(Data segment Opens)
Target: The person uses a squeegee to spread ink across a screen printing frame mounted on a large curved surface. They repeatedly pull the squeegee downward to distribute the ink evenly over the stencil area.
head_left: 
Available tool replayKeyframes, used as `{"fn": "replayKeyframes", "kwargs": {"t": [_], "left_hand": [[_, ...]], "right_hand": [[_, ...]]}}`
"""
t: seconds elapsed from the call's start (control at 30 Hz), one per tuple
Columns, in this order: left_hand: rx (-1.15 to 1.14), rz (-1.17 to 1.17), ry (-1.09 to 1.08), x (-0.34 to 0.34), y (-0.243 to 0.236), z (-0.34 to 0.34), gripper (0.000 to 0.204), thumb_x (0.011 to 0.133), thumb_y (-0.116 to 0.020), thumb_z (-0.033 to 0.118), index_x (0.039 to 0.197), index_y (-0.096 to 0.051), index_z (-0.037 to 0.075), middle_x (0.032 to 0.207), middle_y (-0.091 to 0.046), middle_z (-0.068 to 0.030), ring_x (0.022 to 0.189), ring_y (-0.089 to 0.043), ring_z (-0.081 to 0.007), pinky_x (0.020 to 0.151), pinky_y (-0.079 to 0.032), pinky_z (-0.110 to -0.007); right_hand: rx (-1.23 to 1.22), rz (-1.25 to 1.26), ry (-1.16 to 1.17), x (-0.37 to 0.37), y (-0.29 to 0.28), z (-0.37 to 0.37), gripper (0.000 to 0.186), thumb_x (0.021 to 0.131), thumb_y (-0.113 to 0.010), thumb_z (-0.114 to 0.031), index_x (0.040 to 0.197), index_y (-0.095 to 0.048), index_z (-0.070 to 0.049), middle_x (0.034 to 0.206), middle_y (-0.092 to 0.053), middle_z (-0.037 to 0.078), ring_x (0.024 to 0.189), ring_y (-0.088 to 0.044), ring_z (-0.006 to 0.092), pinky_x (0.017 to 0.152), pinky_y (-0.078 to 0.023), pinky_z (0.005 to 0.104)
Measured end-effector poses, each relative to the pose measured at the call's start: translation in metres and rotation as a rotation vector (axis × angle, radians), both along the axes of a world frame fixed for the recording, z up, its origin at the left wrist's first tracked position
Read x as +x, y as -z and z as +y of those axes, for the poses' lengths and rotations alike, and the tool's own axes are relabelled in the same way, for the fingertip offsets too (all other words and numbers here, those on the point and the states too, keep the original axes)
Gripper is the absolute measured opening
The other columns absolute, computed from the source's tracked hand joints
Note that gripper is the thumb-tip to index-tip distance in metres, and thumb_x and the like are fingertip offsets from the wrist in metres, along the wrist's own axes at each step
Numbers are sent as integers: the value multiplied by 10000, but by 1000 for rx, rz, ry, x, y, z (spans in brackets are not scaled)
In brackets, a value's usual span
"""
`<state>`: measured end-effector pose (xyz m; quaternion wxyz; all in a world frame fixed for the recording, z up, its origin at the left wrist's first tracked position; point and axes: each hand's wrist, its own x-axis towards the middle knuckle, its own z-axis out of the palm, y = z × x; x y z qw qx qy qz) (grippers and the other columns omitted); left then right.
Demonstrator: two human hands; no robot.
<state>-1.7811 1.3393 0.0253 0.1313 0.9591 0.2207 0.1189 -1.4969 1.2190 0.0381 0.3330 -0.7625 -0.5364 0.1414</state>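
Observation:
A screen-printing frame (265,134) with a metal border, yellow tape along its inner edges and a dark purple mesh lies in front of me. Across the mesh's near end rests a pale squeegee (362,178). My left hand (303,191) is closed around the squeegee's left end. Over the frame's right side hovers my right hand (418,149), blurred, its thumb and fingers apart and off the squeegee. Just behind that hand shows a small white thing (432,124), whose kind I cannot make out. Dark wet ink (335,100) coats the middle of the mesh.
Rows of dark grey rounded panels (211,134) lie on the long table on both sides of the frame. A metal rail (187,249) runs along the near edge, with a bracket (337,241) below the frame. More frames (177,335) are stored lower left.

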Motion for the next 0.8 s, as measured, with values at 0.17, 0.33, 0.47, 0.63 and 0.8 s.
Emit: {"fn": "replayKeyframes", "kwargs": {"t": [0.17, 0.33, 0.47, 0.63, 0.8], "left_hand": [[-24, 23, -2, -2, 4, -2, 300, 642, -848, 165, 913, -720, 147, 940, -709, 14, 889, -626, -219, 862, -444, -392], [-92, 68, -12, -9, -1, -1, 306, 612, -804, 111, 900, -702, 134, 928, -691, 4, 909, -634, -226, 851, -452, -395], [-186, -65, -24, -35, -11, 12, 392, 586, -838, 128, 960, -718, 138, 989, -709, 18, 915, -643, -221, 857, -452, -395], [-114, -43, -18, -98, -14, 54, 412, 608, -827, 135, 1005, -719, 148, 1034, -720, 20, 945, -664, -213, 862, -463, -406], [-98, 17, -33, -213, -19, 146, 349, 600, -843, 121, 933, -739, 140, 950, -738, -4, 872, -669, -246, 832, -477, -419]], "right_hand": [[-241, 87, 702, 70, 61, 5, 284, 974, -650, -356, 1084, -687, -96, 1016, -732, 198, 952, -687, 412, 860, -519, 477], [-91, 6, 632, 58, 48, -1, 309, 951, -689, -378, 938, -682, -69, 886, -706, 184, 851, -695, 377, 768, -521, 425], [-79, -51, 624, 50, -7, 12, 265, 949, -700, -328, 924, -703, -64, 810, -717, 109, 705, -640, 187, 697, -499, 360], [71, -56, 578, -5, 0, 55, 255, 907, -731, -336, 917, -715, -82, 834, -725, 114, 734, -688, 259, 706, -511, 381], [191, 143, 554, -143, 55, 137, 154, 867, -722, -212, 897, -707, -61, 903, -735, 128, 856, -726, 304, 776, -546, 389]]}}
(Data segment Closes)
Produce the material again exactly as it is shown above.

[Solution]:
Target: The person uses a squeegee to spread ink across a screen printing frame mounted on a large curved surface. They repeatedly pull the squeegee downward to distribute the ink evenly over the stencil area.
head_left: 
Available tool replayKeyframes, used as `{"fn": "replayKeyframes", "kwargs": {"t": [_], "left_hand": [[_, ...]], "right_hand": [[_, ...]]}}`
"""
t: seconds elapsed from the call's start (control at 30 Hz), one per tuple
Columns, in this order: left_hand: rx (-1.15 to 1.14), rz (-1.17 to 1.17), ry (-1.09 to 1.08), x (-0.34 to 0.34), y (-0.243 to 0.236), z (-0.34 to 0.34), gripper (0.000 to 0.204), thumb_x (0.011 to 0.133), thumb_y (-0.116 to 0.020), thumb_z (-0.033 to 0.118), index_x (0.039 to 0.197), index_y (-0.096 to 0.051), index_z (-0.037 to 0.075), middle_x (0.032 to 0.207), middle_y (-0.091 to 0.046), middle_z (-0.068 to 0.030), ring_x (0.022 to 0.189), ring_y (-0.089 to 0.043), ring_z (-0.081 to 0.007), pinky_x (0.020 to 0.151), pinky_y (-0.079 to 0.032), pinky_z (-0.110 to -0.007); right_hand: rx (-1.23 to 1.22), rz (-1.25 to 1.26), ry (-1.16 to 1.17), x (-0.37 to 0.37), y (-0.29 to 0.28), z (-0.37 to 0.37), gripper (0.000 to 0.186), thumb_x (0.021 to 0.131), thumb_y (-0.113 to 0.010), thumb_z (-0.114 to 0.031), index_x (0.040 to 0.197), index_y (-0.095 to 0.048), index_z (-0.070 to 0.049), middle_x (0.034 to 0.206), middle_y (-0.092 to 0.053), middle_z (-0.037 to 0.078), ring_x (0.024 to 0.189), ring_y (-0.088 to 0.044), ring_z (-0.006 to 0.092), pinky_x (0.017 to 0.152), pinky_y (-0.078 to 0.023), pinky_z (0.005 to 0.104)
Measured end-effector poses, each relative to the pose measured at the call's start: translation in metres and rotation as a rotation vector (axis × angle, radians), both along the axes of a world frame fixed for the recording, z up, its origin at the left wrist's first tracked position
Read x as +x, y as -z and z as +y of those axes, for the poses' lengths and rotations alike, and the tool's own axes are relabelled in the same way, for the fingertip offsets too (all other words and numbers here, those on the point and the states too, keep the original axes)
Gripper is the absolute measured opening
The other columns absolute, computed from the source's tracked hand joints
Note that gripper is the thumb-tip to index-tip distance in metres, and thumb_x and the like are fingertip offsets from the wrist in metres, along the wrist's own axes at each step
Numbers are sent as integers: the value multiplied by 10000, but by 1000 for rx, rz, ry, x, y, z (spans in brackets are not scaled)
In brackets, a value's usual span
"""
`<state>`: measured end-effector pose (xyz m; quaternion wxyz; all in a world frame fixed for the recording, z up, its origin at the left wrist's first tracked position; point and axes: each hand's wrist, its own x-axis towards the middle knuckle, its own z-axis out of the palm, y = z × x; x y z qw qx qy qz) (grippers and the other columns omitted); left then right.
Demonstrator: two human hands; no robot.
<state>-1.7811 1.3393 0.0253 0.1313 0.9591 0.2207 0.1189 -1.4969 1.2190 0.0381 0.3330 -0.7625 -0.5364 0.1414</state>
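Observation:
A screen-printing frame (265,134) with a metal border, yellow tape along its inner edges and a dark purple mesh lies in front of me. Across the mesh's near end rests a pale squeegee (362,178). My left hand (303,191) is closed around the squeegee's left end. Over the frame's right side hovers my right hand (418,149), blurred, its thumb and fingers apart and off the squeegee. Just behind that hand shows a small white thing (432,124), whose kind I cannot make out. Dark wet ink (335,100) coats the middle of the mesh.
Rows of dark grey rounded panels (211,134) lie on the long table on both sides of the frame. A metal rail (187,249) runs along the near edge, with a bracket (337,241) below the frame. More frames (177,335) are stored lower left.
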
Motion for the next 0.8 s, as measured, with values at 0.17, 0.33, 0.47, 0.63 and 0.8 s.
Emit: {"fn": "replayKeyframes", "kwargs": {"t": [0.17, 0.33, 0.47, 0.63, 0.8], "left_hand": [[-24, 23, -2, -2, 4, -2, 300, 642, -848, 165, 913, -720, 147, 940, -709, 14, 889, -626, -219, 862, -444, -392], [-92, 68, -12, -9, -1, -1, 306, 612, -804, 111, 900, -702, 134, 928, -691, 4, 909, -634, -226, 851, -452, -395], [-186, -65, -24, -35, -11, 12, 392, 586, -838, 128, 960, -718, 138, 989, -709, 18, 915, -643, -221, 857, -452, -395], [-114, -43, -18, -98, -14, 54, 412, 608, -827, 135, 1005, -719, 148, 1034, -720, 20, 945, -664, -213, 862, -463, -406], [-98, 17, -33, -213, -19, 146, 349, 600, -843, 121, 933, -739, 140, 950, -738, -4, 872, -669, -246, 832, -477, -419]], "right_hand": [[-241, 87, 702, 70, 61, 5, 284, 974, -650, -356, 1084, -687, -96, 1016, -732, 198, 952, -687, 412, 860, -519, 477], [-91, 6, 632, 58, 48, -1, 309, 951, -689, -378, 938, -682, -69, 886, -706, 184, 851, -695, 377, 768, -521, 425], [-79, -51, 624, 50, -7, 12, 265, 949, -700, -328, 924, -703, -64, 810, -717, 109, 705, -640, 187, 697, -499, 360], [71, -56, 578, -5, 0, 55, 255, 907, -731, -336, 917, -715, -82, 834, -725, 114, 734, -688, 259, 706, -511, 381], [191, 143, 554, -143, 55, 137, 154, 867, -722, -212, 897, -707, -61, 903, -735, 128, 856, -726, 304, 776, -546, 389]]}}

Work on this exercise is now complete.